| WORK REQUEST |
Print only the lines below from the one with "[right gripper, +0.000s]" to the one with "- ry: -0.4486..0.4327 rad", both included, exactly as they stand. Leave pictures out.

[Data extracted from a collection]

>>

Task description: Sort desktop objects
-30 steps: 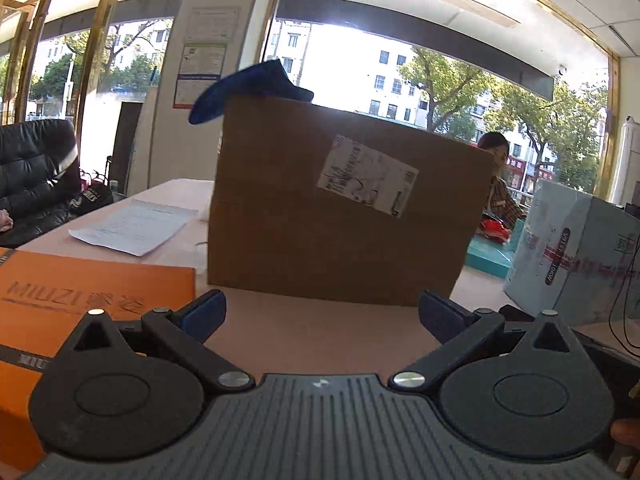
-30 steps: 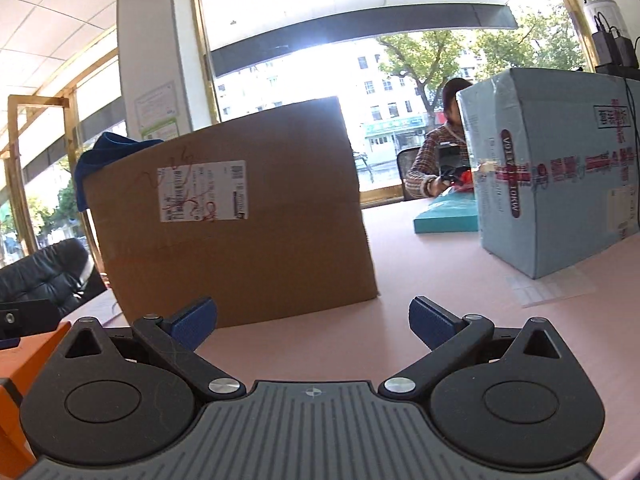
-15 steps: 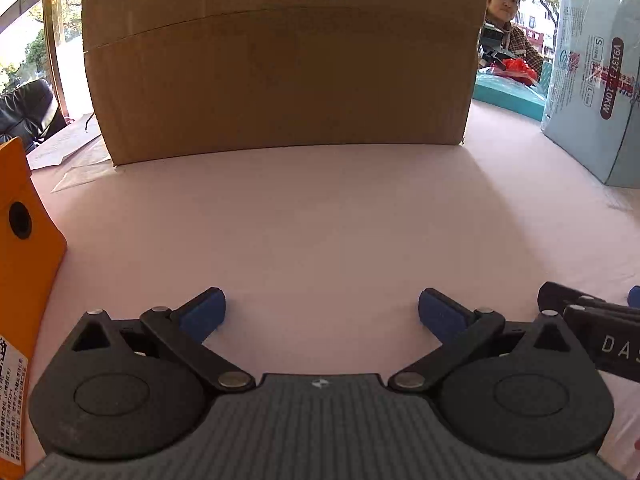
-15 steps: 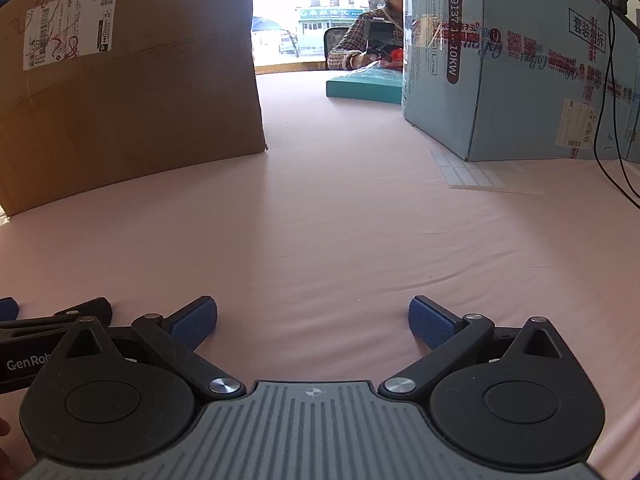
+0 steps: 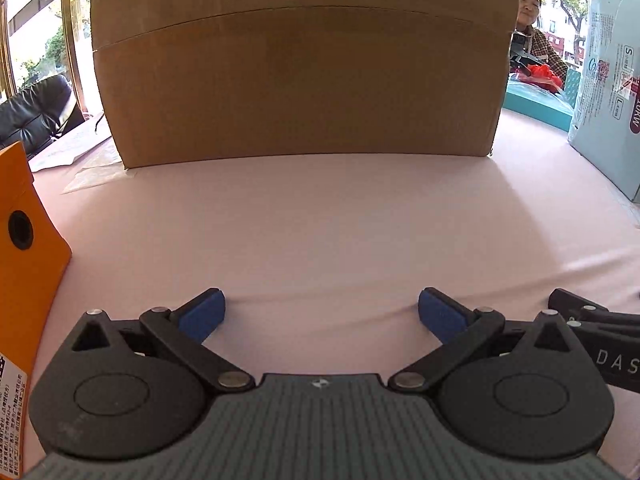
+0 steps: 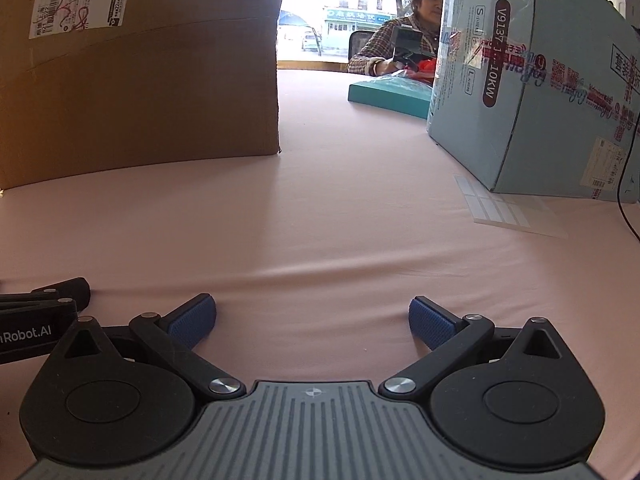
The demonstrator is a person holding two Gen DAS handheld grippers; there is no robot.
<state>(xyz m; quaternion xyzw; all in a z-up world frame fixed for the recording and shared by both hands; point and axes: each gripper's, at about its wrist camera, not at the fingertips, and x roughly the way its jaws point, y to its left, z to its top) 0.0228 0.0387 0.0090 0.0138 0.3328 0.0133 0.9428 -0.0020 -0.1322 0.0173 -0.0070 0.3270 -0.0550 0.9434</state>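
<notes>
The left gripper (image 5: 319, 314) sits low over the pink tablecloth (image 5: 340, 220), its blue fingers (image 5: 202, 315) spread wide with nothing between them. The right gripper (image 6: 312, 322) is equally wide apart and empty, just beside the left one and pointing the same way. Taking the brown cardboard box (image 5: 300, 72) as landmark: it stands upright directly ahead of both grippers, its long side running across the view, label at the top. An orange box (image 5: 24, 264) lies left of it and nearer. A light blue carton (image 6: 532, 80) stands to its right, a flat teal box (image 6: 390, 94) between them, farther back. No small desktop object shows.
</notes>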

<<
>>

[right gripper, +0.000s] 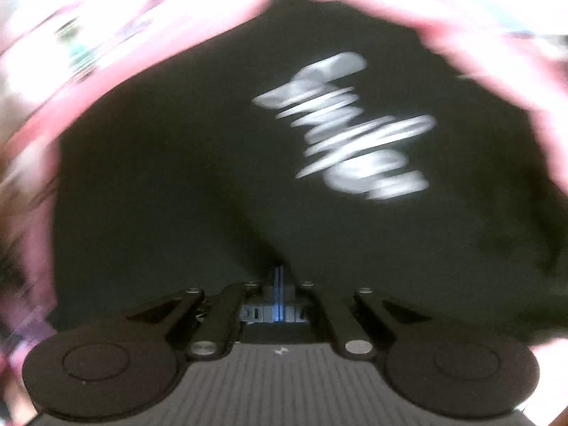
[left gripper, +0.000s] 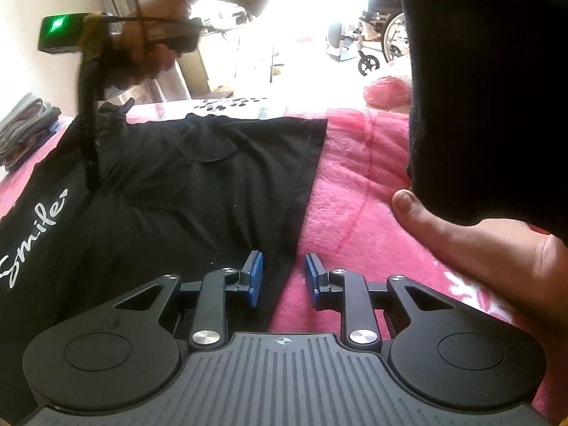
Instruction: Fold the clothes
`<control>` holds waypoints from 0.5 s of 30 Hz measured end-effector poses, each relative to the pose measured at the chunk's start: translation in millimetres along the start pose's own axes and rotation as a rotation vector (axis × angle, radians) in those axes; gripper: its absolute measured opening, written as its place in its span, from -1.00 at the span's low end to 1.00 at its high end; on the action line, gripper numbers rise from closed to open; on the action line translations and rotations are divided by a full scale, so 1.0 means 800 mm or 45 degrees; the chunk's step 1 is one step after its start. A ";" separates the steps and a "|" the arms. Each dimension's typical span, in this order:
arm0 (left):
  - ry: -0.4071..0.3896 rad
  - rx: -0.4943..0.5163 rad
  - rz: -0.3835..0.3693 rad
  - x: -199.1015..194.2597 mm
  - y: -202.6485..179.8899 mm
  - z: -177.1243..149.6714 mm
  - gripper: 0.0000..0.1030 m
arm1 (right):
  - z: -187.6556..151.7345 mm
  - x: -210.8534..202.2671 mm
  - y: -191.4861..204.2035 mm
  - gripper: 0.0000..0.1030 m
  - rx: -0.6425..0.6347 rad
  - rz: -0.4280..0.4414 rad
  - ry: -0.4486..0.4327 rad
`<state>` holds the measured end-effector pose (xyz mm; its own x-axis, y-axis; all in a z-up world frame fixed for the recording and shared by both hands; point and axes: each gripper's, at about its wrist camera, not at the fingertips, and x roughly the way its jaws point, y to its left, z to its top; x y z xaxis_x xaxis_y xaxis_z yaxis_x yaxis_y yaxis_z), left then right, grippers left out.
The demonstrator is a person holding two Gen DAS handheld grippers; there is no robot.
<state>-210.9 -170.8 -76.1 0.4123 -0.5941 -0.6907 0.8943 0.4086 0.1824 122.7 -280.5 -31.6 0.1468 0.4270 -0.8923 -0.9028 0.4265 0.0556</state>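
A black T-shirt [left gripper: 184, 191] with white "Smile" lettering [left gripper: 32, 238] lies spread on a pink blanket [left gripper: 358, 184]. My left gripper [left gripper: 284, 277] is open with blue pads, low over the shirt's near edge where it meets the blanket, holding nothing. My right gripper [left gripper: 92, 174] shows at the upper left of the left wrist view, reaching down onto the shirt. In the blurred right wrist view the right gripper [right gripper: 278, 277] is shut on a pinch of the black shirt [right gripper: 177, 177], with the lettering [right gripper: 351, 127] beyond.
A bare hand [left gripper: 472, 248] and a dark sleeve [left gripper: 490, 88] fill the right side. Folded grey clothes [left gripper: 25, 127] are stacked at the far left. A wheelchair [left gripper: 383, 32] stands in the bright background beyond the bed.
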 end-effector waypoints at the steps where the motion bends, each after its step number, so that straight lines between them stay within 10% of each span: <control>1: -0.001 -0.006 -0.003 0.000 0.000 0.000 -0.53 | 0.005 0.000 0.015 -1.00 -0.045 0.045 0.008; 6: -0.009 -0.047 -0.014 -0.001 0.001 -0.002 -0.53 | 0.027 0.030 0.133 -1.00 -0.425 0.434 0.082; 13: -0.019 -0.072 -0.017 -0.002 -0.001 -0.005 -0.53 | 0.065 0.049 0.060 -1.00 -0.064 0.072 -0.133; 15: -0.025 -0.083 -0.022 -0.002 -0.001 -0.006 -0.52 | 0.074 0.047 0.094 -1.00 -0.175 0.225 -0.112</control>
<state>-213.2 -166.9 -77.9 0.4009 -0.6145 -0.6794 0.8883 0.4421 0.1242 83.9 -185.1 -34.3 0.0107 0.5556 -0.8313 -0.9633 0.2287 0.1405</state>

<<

| THE ANSWER |
[right gripper, +0.000s] 
[left gripper, +0.000s] 
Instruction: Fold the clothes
`<control>` holds waypoints from 0.5 s of 30 Hz measured end-effector poses, each relative to the pose measured at the chunk's start: translation in millimetres along the start pose's own axes and rotation as a rotation vector (axis × angle, radians) in those axes; gripper: its absolute measured opening, written as its place in its span, from -1.00 at the span's low end to 1.00 at its high end; on the action line, gripper numbers rise from closed to open; on the action line translations and rotations are divided by a full scale, so 1.0 means 800 mm or 45 degrees; the chunk's step 1 is one step after its start. A ";" separates the steps and a "|" the arms. Each dimension's typical span, in this order:
arm0 (left):
  - ry: -0.4071..0.3896 rad
  - rx: -0.4943..0.5163 rad
  - rz: -0.3835..0.3693 rad
  - x: -199.1015..194.2597 mm
  - y: -202.6485..179.8899 mm
  - z: -177.1243..149.6714 mm
  - gripper: 0.0000..0.1030 m
arm1 (right):
  - z: -187.6556..151.7345 mm
  - x: -210.8534..202.2671 mm
  - y: -191.4861..204.2035 mm
  - gripper: 0.0000..0.1030 m
  - rx: -0.6425..0.6347 rad
  - rz: -0.4280..0.4414 rad
  - ry: -0.4486..0.4327 rad

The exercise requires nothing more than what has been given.